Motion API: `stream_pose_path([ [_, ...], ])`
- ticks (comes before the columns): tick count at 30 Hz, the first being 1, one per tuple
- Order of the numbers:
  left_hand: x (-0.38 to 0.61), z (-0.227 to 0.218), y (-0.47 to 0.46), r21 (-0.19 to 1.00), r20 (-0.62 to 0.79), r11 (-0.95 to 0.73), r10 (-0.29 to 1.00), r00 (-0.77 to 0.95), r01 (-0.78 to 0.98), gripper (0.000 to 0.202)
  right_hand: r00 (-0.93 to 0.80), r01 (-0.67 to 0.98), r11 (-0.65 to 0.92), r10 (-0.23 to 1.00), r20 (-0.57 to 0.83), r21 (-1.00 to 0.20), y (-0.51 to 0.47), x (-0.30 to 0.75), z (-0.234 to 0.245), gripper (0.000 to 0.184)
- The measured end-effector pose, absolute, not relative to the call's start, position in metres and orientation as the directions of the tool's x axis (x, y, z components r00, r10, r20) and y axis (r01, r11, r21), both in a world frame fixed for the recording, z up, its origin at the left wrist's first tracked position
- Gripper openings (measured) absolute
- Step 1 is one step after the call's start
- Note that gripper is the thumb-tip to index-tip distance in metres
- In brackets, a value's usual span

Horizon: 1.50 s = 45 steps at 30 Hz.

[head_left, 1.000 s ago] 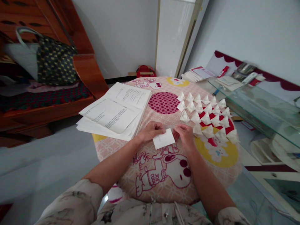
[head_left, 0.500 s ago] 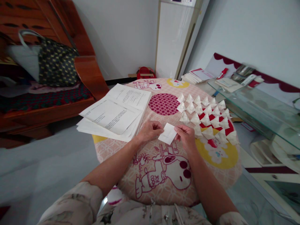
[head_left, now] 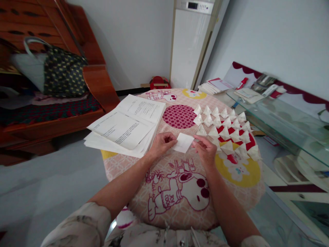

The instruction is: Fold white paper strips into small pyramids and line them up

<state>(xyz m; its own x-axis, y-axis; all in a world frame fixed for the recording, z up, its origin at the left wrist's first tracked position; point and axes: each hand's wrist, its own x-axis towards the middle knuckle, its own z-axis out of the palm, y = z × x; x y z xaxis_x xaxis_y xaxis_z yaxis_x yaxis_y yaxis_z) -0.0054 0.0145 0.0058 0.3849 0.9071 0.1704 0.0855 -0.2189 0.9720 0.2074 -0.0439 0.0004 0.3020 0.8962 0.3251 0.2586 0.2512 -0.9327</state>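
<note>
A small white square of folded paper (head_left: 183,143) is between my hands, above the near half of a round table. My left hand (head_left: 163,143) pinches its left edge between thumb and fingers. At its upper right corner, the fingertips of my right hand (head_left: 205,147) close on the paper. Several folded white paper pieces (head_left: 225,133) with pointed tops stand in rows to the right, just beyond my right hand. On the left lies a stack of printed paper sheets (head_left: 125,123), close to my left hand.
A pink patterned cloth (head_left: 144,181) covers the table. To the right stands a glass shelf (head_left: 282,120) with papers and small items. A wooden bench (head_left: 97,82) carrying a dark patterned bag (head_left: 64,72) is at the left. Behind the table rises a tall white cabinet-like unit (head_left: 190,48).
The paper square has turned slightly between my hands, its edges now nearer level. My right hand has shifted a little to the right. The camera view has tilted slightly upward.
</note>
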Motion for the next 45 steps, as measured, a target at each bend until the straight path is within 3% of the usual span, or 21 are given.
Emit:
stream_pose_path([
  [6,-0.005,0.014,0.009,0.913,0.255,-0.346,0.897,0.36,0.217,0.02,0.296,0.339,0.274,0.877,0.379,-0.9,-0.044,0.208,-0.002,0.017],
  [10,-0.006,0.016,0.006,0.842,0.333,-0.451,0.866,0.372,0.297,0.017,0.189,0.542,0.386,0.81,0.556,-0.746,-0.047,0.205,0.006,0.011],
  [14,-0.006,0.014,0.004,0.789,0.38,-0.517,0.835,0.398,0.331,0.014,0.068,0.696,0.414,0.775,0.629,-0.586,-0.05,0.201,0.011,0.016],
  [21,-0.006,0.014,0.001,0.71,0.433,-0.634,0.736,0.521,0.305,0.014,-0.108,0.776,0.471,0.754,0.647,-0.42,-0.051,0.197,0.008,0.018],
  [26,-0.007,0.019,-0.002,0.778,0.422,-0.582,0.763,0.49,0.235,0.017,-0.171,0.737,0.565,0.686,0.708,-0.37,-0.051,0.194,0.013,0.03],
  [30,-0.009,0.02,0.001,0.803,0.474,-0.569,0.791,0.387,0.178,0.034,-0.201,0.741,0.59,0.65,0.732,-0.32,-0.049,0.196,0.011,0.036],
  [34,-0.012,0.016,0.007,0.653,0.533,-0.711,0.676,0.509,0.259,0.071,-0.357,0.751,0.611,0.696,0.622,-0.252,-0.044,0.2,-0.002,0.037],
  [36,-0.012,0.013,0.009,0.569,0.51,-0.767,0.613,0.604,0.297,0.078,-0.412,0.755,0.615,0.715,0.564,-0.227,-0.044,0.202,-0.009,0.036],
  [38,-0.013,0.011,0.01,0.51,0.49,-0.804,0.563,0.665,0.305,0.072,-0.451,0.756,0.62,0.727,0.518,-0.213,-0.044,0.203,-0.014,0.035],
  [42,-0.014,0.011,0.012,0.443,0.485,-0.845,0.507,0.712,0.3,0.035,-0.483,0.762,0.614,0.75,0.452,-0.206,-0.049,0.203,-0.014,0.039],
  [45,-0.017,0.013,0.014,0.425,0.463,-0.855,0.486,0.741,0.296,0.019,-0.491,0.758,0.61,0.766,0.415,-0.229,-0.053,0.203,-0.01,0.038],
])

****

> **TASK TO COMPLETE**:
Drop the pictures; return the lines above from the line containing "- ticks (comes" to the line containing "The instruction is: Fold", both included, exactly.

> **ANSWER SECTION**:
- ticks (comes before the columns): tick count at 30 Hz, the first being 1, one per tuple
- Order of the numbers:
  left_hand: x (-0.38 to 0.61), z (-0.227 to 0.218), y (-0.47 to 0.46), r21 (-0.19 to 1.00), r20 (-0.62 to 0.79), r11 (-0.95 to 0.73), r10 (-0.29 to 1.00), r00 (-0.77 to 0.95), r01 (-0.78 to 0.98), gripper (0.000 to 0.202)
  right_hand: r00 (-0.93 to 0.80), r01 (-0.67 to 0.98), r11 (-0.65 to 0.92), r10 (-0.23 to 1.00), r20 (-0.57 to 0.83), r21 (-1.00 to 0.20), y (-0.51 to 0.47), x (-0.30 to 0.75), z (-0.234 to 0.245), gripper (0.000 to 0.184)
- The measured end-effector pose, absolute, not relative to the call's start, position in metres and orientation as the directions of the tool's x axis (x, y, z components r00, r10, r20) and y axis (r01, r11, r21), both in a world frame fixed for the recording, z up, its origin at the left wrist's first tracked position
- Gripper openings (measured) absolute
- Step 1 is one step after the call's start
- Note that gripper is the thumb-tip to index-tip distance in metres
- In brackets, a value's usual span

Horizon: 1.50 s = 45 steps at 30 Hz.

[head_left, 1.000 s ago] 
[head_left, 0.500 s ago] 
[head_left, now] 

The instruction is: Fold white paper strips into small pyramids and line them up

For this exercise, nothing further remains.